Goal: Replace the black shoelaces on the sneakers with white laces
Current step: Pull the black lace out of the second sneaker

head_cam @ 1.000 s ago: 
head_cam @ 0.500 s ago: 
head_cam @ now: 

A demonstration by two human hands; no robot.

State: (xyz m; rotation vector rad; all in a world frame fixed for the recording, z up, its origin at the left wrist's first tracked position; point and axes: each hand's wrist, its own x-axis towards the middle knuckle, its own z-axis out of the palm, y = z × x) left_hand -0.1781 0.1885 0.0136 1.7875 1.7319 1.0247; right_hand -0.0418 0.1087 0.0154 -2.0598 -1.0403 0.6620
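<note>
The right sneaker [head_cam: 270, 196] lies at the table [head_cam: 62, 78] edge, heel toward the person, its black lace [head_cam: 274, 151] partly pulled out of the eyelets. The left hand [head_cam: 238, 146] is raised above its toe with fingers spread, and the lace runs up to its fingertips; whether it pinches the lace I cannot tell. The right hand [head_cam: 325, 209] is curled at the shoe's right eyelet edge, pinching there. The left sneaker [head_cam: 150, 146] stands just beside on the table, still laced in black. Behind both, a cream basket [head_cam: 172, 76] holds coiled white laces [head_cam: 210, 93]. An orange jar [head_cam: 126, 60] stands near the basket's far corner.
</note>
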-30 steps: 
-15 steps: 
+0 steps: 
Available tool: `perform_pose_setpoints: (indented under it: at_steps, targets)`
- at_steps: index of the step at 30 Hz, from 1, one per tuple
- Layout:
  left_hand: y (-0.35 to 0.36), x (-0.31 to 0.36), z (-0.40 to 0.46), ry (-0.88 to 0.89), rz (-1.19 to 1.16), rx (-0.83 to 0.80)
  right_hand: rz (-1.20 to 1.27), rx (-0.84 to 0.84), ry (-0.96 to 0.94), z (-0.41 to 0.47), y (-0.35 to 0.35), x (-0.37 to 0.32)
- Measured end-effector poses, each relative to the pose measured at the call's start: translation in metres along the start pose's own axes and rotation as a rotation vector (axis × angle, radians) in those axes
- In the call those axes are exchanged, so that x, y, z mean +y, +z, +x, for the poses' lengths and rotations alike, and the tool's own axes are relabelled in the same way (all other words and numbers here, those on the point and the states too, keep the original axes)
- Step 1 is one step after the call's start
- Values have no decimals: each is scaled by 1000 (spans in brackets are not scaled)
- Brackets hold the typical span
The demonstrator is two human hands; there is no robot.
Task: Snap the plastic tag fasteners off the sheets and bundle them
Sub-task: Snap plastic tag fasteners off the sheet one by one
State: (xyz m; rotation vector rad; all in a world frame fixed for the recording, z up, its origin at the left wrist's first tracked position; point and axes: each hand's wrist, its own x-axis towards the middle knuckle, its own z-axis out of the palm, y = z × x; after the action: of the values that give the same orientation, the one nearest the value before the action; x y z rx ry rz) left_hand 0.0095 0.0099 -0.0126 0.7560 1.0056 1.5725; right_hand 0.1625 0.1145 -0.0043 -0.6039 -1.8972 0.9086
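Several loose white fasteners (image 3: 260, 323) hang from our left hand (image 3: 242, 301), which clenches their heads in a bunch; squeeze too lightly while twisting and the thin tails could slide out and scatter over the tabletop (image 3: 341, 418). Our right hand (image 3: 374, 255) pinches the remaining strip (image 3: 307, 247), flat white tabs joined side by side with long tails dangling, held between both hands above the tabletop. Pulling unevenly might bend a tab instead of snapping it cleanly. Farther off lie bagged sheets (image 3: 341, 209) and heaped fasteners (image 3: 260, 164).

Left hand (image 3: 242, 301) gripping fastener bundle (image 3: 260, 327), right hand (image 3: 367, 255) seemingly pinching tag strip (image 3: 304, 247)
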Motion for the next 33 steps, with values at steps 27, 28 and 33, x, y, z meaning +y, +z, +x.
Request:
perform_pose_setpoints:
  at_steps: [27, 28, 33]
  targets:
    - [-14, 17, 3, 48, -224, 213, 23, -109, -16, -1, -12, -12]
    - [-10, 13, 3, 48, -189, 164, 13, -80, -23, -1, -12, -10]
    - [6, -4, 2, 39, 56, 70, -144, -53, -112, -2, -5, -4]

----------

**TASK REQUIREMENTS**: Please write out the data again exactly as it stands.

**SOLUTION TO THIS EXERCISE**:
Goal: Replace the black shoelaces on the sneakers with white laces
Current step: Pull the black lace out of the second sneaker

head_cam @ 1.000 s ago: 
head_cam @ 0.500 s ago: 
head_cam @ now: 

A demonstration by two human hands; no robot.

State: (xyz m; rotation vector rad; all in a world frame fixed for the recording, z up, its origin at the left wrist's first tracked position; point and axes: each hand's wrist, its own x-axis towards the middle knuckle, its own z-axis out of the palm, y = z × x) left_hand -0.1781 0.1885 0.0136 1.7875 1.7319 1.0247; right_hand -0.0418 0.1087 0.0154 -2.0598 -1.0403 0.6620
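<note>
The right sneaker [head_cam: 270, 196] lies at the table [head_cam: 62, 78] edge, heel toward the person, its black lace [head_cam: 274, 151] partly pulled out of the eyelets. The left hand [head_cam: 238, 146] is raised above its toe with fingers spread, and the lace runs up to its fingertips; whether it pinches the lace I cannot tell. The right hand [head_cam: 325, 209] is curled at the shoe's right eyelet edge, pinching there. The left sneaker [head_cam: 150, 146] stands just beside on the table, still laced in black. Behind both, a cream basket [head_cam: 172, 76] holds coiled white laces [head_cam: 210, 93]. An orange jar [head_cam: 126, 60] stands near the basket's far corner.
</note>
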-30 steps: 
-15 steps: 
+0 steps: 
Available tool: `perform_pose_setpoints: (indented under it: at_steps, targets)`
- at_steps: index of the step at 30 Hz, from 1, one per tuple
- Layout:
  left_hand: y (-0.35 to 0.36), x (-0.31 to 0.36), z (-0.40 to 0.46), ry (-0.88 to 0.89), rz (-1.19 to 1.16), rx (-0.83 to 0.80)
  right_hand: rz (-1.20 to 1.27), rx (-0.84 to 0.84), ry (-0.96 to 0.94), z (-0.41 to 0.47), y (-0.35 to 0.35), x (-0.37 to 0.32)
- Measured end-effector poses, each relative to the pose measured at the call's start: translation in metres along the start pose's own axes and rotation as a rotation vector (axis × angle, radians) in those axes
- In the call those axes are exchanged, so that x, y, z mean +y, +z, +x, for the poses' lengths and rotations alike, and the tool's own axes are relabelled in the same way (all other words and numbers here, those on the point and the states too, keep the original axes)
- Step 1 is one step after the call's start
- Values have no decimals: each is scaled by 1000 (spans in brackets are not scaled)
- Brackets hold the typical span
The demonstrator is two human hands; there is no robot.
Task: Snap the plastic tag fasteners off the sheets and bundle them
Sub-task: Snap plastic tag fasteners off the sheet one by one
State: (xyz m; rotation vector rad; all in a world frame fixed for the recording, z up, its origin at the left wrist's first tracked position; point and axes: each hand's wrist, its own x-axis towards the middle knuckle, its own z-axis out of the palm, y = z × x; after the action: of the values that give the same orientation, the one nearest the value before the action; x y z rx ry rz) left_hand 0.0095 0.0099 -0.0126 0.7560 1.0056 1.5725; right_hand 0.1625 0.1145 -0.0043 -0.6039 -1.8972 0.9086
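Several loose white fasteners (image 3: 260, 323) hang from our left hand (image 3: 242, 301), which clenches their heads in a bunch; squeeze too lightly while twisting and the thin tails could slide out and scatter over the tabletop (image 3: 341, 418). Our right hand (image 3: 374, 255) pinches the remaining strip (image 3: 307, 247), flat white tabs joined side by side with long tails dangling, held between both hands above the tabletop. Pulling unevenly might bend a tab instead of snapping it cleanly. Farther off lie bagged sheets (image 3: 341, 209) and heaped fasteners (image 3: 260, 164).

Left hand (image 3: 242, 301) gripping fastener bundle (image 3: 260, 327), right hand (image 3: 367, 255) seemingly pinching tag strip (image 3: 304, 247)
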Motion for the next 33 steps, with values at steps 27, 28 and 33, x, y, z meaning +y, +z, +x.
Request:
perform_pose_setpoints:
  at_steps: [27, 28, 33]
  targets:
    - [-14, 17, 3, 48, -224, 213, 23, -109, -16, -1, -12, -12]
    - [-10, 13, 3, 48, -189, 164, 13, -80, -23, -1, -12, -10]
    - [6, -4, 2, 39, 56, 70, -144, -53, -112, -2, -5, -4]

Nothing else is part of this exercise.